Este estudo me permite afirmar que a punição, a reeducação e a ressocialização, nos termos propostos pela
legislação, como finalidades objetivas para a pena de privação de liberdade não podem ser alcançadas em
qualquer sistema penitenciário que tenha como clientela preferencial segmentos tão vulnerabilizados nos
insumos básicos e necessários para a vida em sociedade, sobretudo em grandes centros urbanos altamente
industrializados.
Sabemos que são poucas as perspectivas de que a perversidade desta lógica seja modificada, portanto,
enquanto a prisão for o lugar predestinado e preferencial para o pobre ter acesso e direito a algumas garantias
constitucionais e humanitárias, devemos insistir para que a unidade prisional seja efetivamente transformada
em unidade de reeducação, de ressocialização e de reinserção do cidadão na sociedade livre, pois punição por
punição, a população pobre já a recebe na escola e no hospital públicos, no transporte coletivo, em casa e nas
urnas.
92
Costumo afirmar que mudanças rápidas e radicais na prisão podem ocorrer se a população preferencial deixar de ser o pobre e passar
a ser o rico.

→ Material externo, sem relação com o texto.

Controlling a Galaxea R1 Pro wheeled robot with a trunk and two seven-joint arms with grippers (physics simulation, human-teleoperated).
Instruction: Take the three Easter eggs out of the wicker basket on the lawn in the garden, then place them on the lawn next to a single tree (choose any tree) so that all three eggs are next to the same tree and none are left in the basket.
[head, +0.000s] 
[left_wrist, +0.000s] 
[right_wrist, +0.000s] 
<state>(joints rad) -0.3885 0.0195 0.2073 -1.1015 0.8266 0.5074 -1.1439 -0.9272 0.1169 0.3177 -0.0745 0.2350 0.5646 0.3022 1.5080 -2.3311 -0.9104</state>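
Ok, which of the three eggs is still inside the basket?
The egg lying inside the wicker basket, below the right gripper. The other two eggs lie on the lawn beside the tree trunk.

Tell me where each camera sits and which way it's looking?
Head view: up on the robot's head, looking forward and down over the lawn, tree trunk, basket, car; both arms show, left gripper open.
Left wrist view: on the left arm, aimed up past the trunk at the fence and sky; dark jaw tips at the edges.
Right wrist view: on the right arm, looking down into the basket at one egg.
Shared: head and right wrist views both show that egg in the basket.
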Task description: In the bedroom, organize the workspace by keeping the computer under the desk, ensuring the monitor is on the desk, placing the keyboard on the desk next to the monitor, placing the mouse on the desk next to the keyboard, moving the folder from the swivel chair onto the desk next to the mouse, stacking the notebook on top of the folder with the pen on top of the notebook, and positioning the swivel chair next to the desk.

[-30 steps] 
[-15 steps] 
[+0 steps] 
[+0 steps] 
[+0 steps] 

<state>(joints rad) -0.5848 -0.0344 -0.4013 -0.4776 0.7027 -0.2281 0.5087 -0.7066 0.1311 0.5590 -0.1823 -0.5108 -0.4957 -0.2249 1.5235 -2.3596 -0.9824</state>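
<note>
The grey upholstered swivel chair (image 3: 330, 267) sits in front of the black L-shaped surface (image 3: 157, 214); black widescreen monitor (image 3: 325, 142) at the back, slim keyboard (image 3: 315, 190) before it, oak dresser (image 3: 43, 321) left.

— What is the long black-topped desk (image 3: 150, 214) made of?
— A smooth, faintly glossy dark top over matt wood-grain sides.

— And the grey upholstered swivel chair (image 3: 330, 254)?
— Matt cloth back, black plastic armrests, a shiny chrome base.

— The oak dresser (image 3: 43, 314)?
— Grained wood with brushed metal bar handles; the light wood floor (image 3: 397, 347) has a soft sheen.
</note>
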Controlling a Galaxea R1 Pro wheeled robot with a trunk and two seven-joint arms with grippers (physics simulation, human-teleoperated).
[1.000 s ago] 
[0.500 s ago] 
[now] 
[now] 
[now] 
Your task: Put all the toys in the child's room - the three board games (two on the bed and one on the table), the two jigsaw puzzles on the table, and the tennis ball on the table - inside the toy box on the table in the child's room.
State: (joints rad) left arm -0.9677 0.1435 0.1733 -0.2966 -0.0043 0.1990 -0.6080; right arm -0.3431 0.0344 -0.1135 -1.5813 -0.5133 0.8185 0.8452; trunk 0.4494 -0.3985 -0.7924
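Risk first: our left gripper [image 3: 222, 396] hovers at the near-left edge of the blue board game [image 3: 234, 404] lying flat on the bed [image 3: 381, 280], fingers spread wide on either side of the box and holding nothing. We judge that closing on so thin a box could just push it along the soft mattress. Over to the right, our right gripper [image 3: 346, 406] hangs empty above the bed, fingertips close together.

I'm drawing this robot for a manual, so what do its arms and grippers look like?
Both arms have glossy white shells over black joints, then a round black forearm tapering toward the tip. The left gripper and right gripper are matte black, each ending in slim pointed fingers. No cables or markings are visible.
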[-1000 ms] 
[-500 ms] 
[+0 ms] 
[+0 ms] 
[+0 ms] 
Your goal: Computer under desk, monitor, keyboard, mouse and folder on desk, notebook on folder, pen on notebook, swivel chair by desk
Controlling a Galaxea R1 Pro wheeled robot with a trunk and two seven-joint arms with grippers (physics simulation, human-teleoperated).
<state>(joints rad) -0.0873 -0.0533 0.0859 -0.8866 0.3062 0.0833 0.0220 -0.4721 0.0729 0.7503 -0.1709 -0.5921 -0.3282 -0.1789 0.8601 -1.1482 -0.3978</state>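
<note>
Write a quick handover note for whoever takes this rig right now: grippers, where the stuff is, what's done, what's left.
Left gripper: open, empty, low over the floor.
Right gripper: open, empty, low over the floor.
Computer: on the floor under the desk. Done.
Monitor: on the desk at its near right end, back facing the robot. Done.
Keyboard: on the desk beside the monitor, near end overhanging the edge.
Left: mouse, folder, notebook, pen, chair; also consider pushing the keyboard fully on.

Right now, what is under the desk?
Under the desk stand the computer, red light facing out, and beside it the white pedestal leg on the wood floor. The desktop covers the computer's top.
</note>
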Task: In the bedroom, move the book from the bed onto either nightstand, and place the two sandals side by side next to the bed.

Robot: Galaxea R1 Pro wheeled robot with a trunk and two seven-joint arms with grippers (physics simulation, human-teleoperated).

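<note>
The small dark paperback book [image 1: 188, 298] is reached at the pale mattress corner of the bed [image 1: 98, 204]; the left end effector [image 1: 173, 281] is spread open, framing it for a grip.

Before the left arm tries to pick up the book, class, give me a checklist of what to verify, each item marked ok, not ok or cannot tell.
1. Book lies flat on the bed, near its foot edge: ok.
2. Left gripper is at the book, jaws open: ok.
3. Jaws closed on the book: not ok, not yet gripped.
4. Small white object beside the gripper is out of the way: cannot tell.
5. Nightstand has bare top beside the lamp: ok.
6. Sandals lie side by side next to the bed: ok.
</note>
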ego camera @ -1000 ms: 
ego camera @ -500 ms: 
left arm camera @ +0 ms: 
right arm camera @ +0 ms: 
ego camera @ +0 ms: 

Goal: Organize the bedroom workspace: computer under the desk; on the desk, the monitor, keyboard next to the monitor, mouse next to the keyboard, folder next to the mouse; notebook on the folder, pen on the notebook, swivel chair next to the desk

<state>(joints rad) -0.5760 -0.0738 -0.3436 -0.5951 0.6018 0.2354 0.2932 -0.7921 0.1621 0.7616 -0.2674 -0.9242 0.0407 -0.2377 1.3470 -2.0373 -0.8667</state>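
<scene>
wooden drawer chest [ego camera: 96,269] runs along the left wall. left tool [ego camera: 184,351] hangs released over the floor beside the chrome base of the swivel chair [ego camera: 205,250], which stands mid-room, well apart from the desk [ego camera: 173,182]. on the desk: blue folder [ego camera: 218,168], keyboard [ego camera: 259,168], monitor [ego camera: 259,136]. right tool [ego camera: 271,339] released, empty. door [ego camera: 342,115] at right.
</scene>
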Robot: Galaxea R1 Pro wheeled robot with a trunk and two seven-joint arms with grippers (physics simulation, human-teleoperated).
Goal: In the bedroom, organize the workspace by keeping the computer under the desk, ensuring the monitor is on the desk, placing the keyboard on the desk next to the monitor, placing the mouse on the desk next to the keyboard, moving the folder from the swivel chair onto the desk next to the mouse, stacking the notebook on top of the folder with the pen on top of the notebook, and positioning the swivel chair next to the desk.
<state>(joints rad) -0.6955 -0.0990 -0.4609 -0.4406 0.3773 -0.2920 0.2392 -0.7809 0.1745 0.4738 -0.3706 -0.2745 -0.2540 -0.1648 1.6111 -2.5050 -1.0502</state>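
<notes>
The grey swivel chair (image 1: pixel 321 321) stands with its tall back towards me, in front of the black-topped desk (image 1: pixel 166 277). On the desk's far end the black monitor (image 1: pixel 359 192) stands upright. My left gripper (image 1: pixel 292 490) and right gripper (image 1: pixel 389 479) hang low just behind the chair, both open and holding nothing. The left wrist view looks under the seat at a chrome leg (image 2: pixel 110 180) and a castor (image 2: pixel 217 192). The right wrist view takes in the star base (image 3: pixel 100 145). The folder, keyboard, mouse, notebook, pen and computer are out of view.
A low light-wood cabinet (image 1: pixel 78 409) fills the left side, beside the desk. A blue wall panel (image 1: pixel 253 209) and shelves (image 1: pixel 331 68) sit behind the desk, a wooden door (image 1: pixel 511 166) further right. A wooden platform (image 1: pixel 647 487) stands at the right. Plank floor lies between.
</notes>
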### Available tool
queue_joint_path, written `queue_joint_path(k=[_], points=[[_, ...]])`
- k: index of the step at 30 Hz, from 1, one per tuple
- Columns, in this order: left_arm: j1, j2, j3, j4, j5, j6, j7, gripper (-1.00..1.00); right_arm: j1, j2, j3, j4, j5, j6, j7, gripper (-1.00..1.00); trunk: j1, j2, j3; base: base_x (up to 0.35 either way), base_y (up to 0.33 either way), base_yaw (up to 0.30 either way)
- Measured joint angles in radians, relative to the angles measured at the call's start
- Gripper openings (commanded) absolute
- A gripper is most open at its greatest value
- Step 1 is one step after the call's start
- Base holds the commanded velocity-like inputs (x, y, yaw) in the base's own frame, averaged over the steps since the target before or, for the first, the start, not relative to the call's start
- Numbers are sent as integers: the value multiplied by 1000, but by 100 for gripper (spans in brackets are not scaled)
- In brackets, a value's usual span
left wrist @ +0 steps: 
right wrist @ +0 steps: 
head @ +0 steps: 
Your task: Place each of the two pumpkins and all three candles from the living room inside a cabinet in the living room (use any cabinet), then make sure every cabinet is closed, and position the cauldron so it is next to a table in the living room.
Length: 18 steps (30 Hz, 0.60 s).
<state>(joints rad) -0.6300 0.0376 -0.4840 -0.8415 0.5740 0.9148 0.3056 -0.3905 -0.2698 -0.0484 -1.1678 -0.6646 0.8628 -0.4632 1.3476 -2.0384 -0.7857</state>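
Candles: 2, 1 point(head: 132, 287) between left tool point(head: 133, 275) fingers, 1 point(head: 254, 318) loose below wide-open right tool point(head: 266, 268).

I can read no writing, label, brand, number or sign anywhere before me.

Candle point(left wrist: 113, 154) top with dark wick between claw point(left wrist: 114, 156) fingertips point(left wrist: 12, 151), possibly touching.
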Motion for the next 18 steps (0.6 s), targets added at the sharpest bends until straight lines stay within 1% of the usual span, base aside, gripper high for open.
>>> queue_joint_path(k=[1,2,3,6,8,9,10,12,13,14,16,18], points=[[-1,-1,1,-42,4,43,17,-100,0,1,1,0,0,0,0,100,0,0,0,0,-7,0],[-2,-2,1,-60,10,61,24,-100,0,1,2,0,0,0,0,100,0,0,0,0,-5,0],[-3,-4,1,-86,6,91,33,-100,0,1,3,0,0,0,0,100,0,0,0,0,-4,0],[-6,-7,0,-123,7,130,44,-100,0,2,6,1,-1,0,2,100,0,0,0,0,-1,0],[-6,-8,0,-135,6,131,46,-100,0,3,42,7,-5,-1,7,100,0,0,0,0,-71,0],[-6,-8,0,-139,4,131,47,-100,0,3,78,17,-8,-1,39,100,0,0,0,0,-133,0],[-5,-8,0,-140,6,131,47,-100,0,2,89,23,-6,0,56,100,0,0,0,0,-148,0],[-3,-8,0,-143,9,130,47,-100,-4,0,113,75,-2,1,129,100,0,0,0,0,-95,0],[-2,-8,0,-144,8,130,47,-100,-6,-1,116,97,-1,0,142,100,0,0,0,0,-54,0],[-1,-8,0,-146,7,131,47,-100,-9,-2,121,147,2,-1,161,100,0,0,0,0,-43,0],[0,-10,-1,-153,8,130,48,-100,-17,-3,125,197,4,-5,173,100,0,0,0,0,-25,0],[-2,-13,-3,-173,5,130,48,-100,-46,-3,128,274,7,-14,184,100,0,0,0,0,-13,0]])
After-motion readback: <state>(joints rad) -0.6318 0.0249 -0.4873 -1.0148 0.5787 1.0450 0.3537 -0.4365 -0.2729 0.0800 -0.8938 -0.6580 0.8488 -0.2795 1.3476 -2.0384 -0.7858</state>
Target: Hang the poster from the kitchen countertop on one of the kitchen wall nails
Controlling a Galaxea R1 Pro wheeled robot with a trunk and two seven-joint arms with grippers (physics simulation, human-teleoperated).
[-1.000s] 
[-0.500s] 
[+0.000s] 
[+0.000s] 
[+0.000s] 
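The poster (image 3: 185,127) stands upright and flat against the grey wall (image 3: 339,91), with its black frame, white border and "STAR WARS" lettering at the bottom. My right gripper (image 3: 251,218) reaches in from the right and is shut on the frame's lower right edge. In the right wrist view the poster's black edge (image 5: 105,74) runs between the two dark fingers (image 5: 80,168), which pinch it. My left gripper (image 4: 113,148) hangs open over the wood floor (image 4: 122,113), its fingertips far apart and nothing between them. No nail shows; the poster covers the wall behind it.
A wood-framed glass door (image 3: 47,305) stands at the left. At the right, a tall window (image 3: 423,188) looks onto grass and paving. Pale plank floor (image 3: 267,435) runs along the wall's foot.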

A mudança de clientela inevitavelmente impõe relações de outra natureza da observada hoje. Se significativa ou
majoritária essa clientela, ela introduz códigos, símbolos e valores distintos dos usuais no universo prisional que, ancorados na maior
capacidade econômica e na maior capacidade de barganha e de argumentação, muda a cultura prisional.